Jesus' Family Discord

If you're looking for snapshots of well-adjusted and happy parent-child relationships from the ancient world, the Bible probably shouldn't be on your short list of sources. Consider even Jesus' family, for example. The New Testament preserves evidence suggesting that Jesus' relationship with his mother was rather strained. Similar tensions appear to have existed between him and his siblings, as well.

An important source is Mark 3:21, which says: "When his family heard what was happening, they came to take control of him. They were saying, 'He's out of his mind!'" (translation: Common English Bible).
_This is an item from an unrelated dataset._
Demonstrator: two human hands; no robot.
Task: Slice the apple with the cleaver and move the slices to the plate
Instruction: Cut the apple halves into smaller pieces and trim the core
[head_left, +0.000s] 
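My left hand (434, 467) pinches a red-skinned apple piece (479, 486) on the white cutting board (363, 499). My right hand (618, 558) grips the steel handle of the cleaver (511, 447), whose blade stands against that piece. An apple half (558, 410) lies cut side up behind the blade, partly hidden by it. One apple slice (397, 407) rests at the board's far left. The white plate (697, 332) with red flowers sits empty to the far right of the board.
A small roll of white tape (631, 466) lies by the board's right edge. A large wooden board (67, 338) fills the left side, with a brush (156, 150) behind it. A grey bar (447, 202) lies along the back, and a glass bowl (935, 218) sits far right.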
Yet, Christian tradition has had a difficult time reckoning with the perhaps troubling idea of family strife between Jesus and his kin. Consider what translators and even other Gospel authors have done with Mark 3:21:

  • The King James Version totally removes Jesus' family from this part of the scene, saying: "And when his friends heard of it, they went out to lay hold on him: for they said, 'He is beside himself.'"
  • The New Revised Standard Version puts the disparagement of Jesus in the mouths of others, saying: "When his family heard it, they went out to restrain him, for people were saying, 'He has gone out of his mind.'"
  • The authors of the Gospels according to Matthew and Luke, whose books were produced after the Gospel according to Mark and who included scenes similar to Mark 3:20-35, omitted from their narratives any suggestion that Jesus' family thought he was crazy.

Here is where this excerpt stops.